> **EXERCISE INPUTS**:
§
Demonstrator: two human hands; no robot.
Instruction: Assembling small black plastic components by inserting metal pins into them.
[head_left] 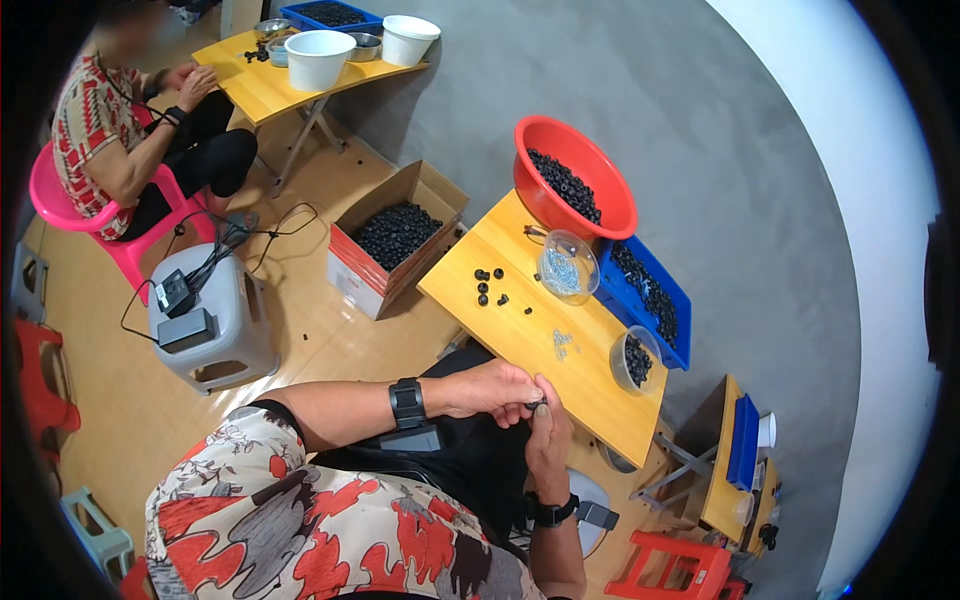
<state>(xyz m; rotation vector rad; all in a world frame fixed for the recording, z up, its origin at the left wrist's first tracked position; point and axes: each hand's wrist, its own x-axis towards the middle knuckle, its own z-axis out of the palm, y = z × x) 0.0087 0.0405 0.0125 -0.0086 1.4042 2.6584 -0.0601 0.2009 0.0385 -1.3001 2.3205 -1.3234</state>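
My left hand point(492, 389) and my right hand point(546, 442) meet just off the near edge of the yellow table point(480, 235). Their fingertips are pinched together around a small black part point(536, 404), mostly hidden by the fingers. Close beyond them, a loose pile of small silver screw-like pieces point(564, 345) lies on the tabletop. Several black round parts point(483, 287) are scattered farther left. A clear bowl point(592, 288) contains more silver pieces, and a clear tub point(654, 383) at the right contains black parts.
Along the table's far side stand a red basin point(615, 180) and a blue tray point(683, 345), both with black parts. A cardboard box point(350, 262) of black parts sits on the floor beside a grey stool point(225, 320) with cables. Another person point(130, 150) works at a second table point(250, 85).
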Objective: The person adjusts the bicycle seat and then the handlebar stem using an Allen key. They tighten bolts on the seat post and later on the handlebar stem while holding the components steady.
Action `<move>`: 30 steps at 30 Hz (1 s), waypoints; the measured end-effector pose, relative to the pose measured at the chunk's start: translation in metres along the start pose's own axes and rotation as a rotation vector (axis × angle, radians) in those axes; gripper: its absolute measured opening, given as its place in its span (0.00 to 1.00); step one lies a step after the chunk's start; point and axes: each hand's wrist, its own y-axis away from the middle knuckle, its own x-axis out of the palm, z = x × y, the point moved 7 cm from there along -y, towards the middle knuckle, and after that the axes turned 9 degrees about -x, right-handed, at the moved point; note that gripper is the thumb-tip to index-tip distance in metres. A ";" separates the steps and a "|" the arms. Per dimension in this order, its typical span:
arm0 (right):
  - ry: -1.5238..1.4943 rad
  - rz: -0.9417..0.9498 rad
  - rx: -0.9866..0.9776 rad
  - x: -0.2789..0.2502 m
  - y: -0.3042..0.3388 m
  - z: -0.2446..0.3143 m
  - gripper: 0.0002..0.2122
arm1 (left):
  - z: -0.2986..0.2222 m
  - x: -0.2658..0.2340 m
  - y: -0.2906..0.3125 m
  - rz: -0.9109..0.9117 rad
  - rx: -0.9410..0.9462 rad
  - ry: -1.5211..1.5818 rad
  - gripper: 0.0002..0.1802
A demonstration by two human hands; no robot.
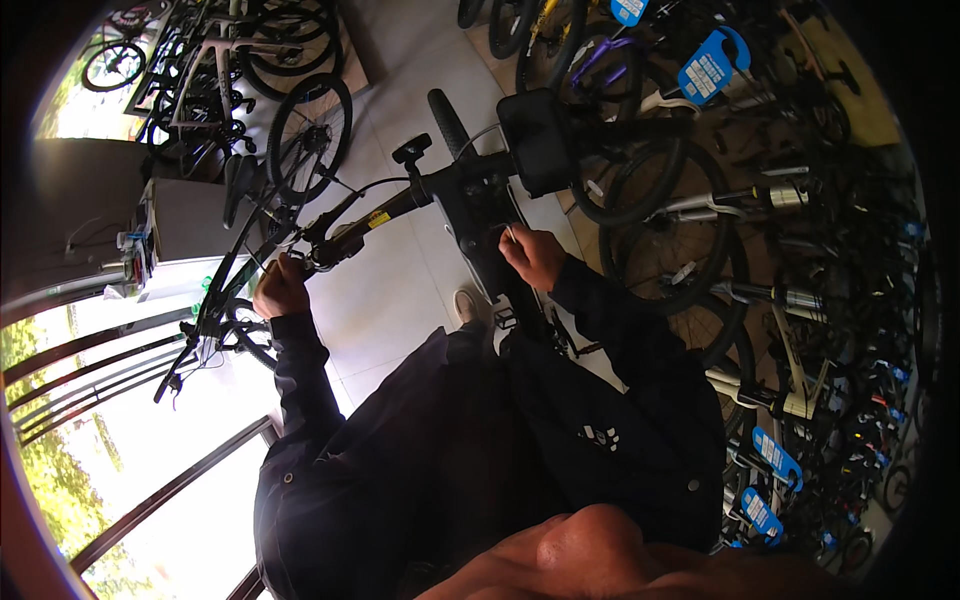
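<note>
Black bicycle with a thick dark frame (466, 222) is right in front of me, front end pointing away, its knobbly black front tyre (447, 118) showing past the bar. Left fingers (281, 289): curled, at the outer left end of the black handlebar (398, 206), by the levers and cables; can't tell if they're gripping the bar or just resting against it. Right fingers (531, 257): curled in over the frame, just right of its upper part and behind the bar; a thin pale sliver shows at the fingertips, too small to identify, so can't tell whether they're closed on anything. So the bike lies between my two hands: bar end at the left, frame at the right. Yellow label (377, 220) sits on the left half of the bar, between left fingers and bar centre. Small black clamp-on device (411, 149) stands up just ahead of that half. Black rounded-rectangular case (537, 142) is beyond my right fingers, near the bar's right side, apart from them. Below: pale tiled floor (392, 285), one beige shoe (466, 304) left of the frame. Parked bikes (690, 215) packed along the right, blue paper tags (706, 68) on some; another spoked wheel (309, 138) up left, beyond my left hand.
</note>
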 end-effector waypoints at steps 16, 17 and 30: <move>-0.108 -0.188 0.165 -0.017 -0.003 -0.024 0.12 | -0.008 -0.003 0.000 -0.052 0.073 -0.050 0.22; -0.139 -0.126 0.221 -0.014 -0.006 -0.025 0.12 | -0.006 -0.001 -0.001 -0.032 0.057 -0.026 0.22; -0.254 -0.005 0.418 -0.005 -0.017 -0.022 0.19 | -0.002 0.001 0.000 -0.016 0.053 -0.003 0.22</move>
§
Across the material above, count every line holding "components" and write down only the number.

> **RESULT OF THIS EXERCISE**: 2